Written by Bode Sowande, but directed by Nike Ademola, the play also reveals the extent to which the oppressed can go to express their ill feelings when pushed to the wall. Inherent in this, is a warning to those in power: they should never think that because they have the machinery of governance in their control, as represented by the inhabitants of Araromi, that the people couldn’t rise against them.

The people of Araromi are no doubt, a personification of the people’s might. Nigerian government had a pitch of this during Jonathan’s oil subsidy removal. Here, it depicts that with one mind, a well-informed citizenry can change government’s policy; no matter the level it has reached. Lastly, the play calls for the need to first understand government’s policy before criticising it.

However, despite its good storyline, Snapshots is long, complex and a bit difficult to understand. This complexity makes it boring, as it jumbles disparate themes and ideas together and therefore becloud comprehension.

Here, good lighting would have been most appropriate to explain some of the sub-plots, particularly in giving expression to the different moods. Also, it would have been proper to use light to flashback some of the emotional scenes, such as where Lady Gaga (Toro Olwusegun) and her girls showed they were streetwalkers.

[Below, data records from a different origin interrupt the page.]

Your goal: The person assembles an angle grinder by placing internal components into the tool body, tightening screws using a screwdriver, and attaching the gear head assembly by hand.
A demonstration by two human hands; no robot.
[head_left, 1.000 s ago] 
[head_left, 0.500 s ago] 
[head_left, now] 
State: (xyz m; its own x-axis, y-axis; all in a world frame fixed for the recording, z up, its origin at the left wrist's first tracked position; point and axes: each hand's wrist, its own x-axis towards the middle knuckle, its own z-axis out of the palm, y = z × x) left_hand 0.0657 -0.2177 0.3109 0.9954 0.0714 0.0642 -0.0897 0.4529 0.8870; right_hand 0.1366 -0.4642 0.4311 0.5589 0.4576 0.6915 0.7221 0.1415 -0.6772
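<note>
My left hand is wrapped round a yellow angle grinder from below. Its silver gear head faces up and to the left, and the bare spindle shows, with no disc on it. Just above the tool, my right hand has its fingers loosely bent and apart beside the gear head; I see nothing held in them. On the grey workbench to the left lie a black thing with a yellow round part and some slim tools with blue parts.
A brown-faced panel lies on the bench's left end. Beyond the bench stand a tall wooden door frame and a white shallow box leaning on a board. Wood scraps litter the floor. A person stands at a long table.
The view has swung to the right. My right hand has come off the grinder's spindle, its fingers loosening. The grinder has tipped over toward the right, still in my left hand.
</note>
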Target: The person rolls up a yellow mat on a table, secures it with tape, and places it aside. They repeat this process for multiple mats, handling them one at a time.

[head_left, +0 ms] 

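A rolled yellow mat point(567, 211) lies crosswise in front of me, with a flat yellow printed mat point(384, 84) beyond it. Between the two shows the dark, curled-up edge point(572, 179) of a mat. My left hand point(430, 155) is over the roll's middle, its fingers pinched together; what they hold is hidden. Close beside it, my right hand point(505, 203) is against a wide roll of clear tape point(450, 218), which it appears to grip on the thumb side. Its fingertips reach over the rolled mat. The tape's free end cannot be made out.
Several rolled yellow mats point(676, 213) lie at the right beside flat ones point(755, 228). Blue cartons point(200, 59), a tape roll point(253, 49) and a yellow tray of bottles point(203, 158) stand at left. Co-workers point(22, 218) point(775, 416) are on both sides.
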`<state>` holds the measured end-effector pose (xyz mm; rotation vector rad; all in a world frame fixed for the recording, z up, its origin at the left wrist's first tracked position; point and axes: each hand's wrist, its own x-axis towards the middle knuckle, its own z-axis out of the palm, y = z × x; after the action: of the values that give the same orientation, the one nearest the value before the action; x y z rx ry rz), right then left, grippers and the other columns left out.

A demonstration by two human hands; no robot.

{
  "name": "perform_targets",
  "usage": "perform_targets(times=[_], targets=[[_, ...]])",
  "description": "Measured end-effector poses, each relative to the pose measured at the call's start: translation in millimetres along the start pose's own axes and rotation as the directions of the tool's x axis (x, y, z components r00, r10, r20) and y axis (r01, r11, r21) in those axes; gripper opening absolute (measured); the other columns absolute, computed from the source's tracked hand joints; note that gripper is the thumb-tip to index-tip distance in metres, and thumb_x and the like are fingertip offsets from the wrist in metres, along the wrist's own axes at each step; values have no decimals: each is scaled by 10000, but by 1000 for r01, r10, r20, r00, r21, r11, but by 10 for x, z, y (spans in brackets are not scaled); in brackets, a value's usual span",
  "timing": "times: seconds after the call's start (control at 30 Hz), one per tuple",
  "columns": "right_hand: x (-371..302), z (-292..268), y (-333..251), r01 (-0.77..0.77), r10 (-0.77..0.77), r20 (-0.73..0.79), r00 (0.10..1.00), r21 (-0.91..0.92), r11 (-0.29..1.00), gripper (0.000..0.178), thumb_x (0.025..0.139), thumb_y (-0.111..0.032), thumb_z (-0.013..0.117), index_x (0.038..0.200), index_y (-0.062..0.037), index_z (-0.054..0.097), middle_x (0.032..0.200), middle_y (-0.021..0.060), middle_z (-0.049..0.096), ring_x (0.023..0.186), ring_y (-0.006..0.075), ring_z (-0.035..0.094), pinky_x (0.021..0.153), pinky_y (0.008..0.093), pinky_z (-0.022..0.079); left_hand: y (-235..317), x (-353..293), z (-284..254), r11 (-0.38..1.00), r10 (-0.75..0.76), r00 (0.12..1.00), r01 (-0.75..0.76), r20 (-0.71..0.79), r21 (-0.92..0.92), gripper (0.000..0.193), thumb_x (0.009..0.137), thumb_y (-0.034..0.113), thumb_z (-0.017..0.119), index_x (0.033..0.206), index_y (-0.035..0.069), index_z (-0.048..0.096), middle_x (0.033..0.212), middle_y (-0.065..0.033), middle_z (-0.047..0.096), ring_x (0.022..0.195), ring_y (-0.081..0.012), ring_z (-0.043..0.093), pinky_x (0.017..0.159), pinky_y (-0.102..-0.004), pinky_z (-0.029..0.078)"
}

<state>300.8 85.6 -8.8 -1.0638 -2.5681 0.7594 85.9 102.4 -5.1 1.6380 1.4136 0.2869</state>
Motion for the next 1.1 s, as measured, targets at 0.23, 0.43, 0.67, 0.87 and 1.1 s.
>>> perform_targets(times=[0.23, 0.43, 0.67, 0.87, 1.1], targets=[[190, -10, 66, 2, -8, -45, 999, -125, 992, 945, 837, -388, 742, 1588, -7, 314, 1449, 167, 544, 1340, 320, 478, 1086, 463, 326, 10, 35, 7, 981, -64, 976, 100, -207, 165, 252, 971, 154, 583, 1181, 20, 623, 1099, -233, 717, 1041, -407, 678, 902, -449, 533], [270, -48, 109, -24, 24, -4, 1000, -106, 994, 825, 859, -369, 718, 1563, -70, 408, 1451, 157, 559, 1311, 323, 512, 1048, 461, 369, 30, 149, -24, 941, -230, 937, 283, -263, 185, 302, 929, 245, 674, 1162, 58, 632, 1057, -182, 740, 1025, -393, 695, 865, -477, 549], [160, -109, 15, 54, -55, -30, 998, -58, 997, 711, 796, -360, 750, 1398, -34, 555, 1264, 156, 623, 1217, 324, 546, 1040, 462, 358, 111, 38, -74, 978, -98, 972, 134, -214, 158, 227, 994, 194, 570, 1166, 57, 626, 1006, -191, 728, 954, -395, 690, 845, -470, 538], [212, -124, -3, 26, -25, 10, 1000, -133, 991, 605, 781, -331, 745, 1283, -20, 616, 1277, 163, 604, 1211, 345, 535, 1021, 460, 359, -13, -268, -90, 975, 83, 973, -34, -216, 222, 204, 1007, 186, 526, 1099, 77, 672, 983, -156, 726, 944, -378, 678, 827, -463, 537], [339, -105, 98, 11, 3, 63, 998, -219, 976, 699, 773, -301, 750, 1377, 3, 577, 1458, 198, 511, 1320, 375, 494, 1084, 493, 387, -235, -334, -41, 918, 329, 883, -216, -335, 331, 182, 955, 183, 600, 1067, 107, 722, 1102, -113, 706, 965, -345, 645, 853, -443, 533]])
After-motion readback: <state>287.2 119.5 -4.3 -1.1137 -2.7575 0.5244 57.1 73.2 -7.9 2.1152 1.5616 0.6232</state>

Though, the director effectively managed the large cast, he, however, did not adequately depict the status of the various groups with the right costumes. Also, may be because of space, the entrance and exit was not properly marked out, which confused some of the cast, making them to use the exit when they are supposed to use the entrance. This further heightened the complexity of the play.

A melodrama of Nigeria, where the people and government trivialise and politicalise serious economic projects, the hilarious comedy deploys a collage of activities to show how the people most times thwart government’s good intention to develop the country and reasons government should from time to time hold town hall meetings to explain its policies to the people.